Questa domanda è un po 'generica e prolissa, ma per favore abbi pazienza. Nella mia applicazione, ho molti set di dati, ciascuno composto da ~ 20.000 punti dati con ~ 50 funzionalità e una singola variabile binaria dipendente. Sto tentando di modellare i set di dati utilizzando la regressione logistica …
Volevo capire meglio il test esatto del pescatore, quindi ho escogitato il seguente esempio di giocattolo, dove f e m corrispondono a maschio e femmina e n e y corrispondono a "consumo di soda" in questo modo: > soda_gender f m n 0 5 y 5 0 Ovviamente, questa è …
Ho una regressione lineare che è abbastanza buona, immagino (è per un progetto universitario, quindi non devo essere molto preciso). Il punto è che se tracciamo i residui rispetto ai valori previsti, c'è (secondo il mio insegnante) un accenno di eteroschedasticità. Ma se tracciamo il diagramma QQ dei residui, è …
Quando si esegue una regressione OLS e si tracciano i residui risultanti, come si può sapere se i residui sono autocorrelati? So che ci sono test per questo (Durbin, Breusch-Godfrey), ma mi chiedevo se puoi semplicemente guardare un diagramma per valutare se l'autocorrelazione potrebbe essere un problema (perché per l'eteroschedasticità …
Sto cercando di stimare una regressione lineare multipla in R con un'equazione come questa: regr <- lm(rate ~ constant + askings + questions + 0) le domande e le domande sono serie temporali di dati trimestrali, costruite con askings <- ts(...). Il problema ora è che ho dei residui autocorrelati. …

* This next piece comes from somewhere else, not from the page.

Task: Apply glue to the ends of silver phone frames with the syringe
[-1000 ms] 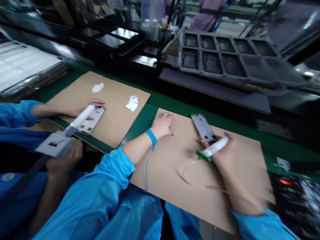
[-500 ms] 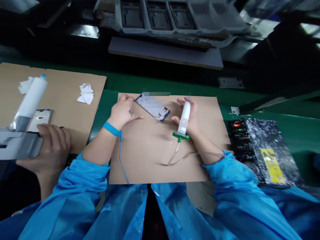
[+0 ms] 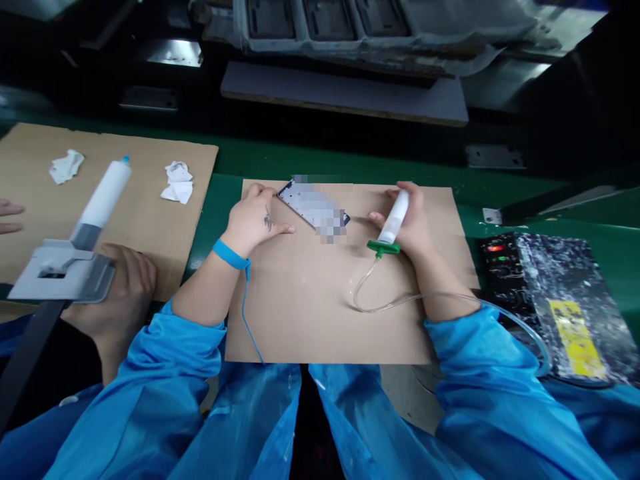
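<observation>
Head cam here, looking down at a cardboard sheet (image 3: 305, 313) on a green bench mat (image 3: 350, 163). Only label I can spot is a yellow sticker (image 3: 575, 347) on a paint-spattered black box (image 3: 505, 280) with lit red and green LEDs, and its print is too small to read.

The left hand (image 3: 253, 223) is open and flat on the cardboard, holding nothing, with its fingers (image 3: 260, 191) right by the top edge of a phone frame (image 3: 315, 210). It has a blue wrist strap (image 3: 230, 255) with a thin cord running down. That frame lies at an angle between both hands, but it's pixelated, so no details. The right hand (image 3: 407, 227) has its fingers (image 3: 400, 217) curled snugly around a white syringe barrel (image 3: 394, 218), green flange down and clear tubing (image 3: 400, 300) looping toward the box.

Compared with the last frame, that syringe now leans more to the right, and the co-worker's barrel (image 3: 105, 197) stands at a steeper slant.

That co-worker's hand (image 3: 123, 287) grips a gray holder (image 3: 63, 273) by the next cardboard sheet (image 3: 150, 227), with two wipes (image 3: 177, 183) on it. Up top, a gray compartment tray (image 3: 320, 23) sits back from the bench, and its compartments look empty from here.
</observation>
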The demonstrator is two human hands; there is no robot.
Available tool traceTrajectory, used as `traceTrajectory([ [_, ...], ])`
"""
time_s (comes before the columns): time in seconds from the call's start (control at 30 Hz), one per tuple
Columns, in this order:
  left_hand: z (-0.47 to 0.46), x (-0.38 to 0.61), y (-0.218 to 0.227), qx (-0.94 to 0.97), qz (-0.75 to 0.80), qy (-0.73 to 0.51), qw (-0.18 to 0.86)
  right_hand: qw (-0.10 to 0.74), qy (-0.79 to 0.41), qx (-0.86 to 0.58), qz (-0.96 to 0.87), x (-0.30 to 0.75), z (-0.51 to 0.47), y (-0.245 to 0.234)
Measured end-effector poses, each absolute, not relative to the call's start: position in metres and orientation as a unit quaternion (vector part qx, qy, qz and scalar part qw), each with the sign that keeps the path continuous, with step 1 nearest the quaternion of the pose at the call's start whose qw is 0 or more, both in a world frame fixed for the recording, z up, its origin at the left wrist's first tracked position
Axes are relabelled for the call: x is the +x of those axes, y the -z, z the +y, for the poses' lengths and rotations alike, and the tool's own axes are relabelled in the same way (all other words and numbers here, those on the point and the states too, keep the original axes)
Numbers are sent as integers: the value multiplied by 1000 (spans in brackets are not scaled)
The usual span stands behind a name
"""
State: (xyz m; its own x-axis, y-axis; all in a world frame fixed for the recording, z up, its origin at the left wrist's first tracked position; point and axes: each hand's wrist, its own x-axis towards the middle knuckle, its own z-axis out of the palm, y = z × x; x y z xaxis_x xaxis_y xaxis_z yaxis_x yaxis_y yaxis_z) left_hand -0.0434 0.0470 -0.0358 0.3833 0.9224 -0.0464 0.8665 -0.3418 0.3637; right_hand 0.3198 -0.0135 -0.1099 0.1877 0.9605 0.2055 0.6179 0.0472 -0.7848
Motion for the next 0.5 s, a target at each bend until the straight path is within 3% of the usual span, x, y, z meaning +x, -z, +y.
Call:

Questo è un diagramma a mosaico del set di dati della tabella di contingenza quiHairEyeColor descritto . Come posso interpretare i colori che rappresentano i residui? Qual è la differenza tra i residui di Pearson alti e positivi (mostrati in blu) rispetto ai residui bassi e negativi mostrati in rosso?
We use cookies and other tracking technologies to improve your browsing experience on our website,
to show you personalized content and targeted ads, to analyze our website traffic,
and to understand where our visitors are coming from.
By continuing, you consent to our use of cookies and other tracking technologies and
affirm you're at least 16 years old or have consent from a parent or guardian.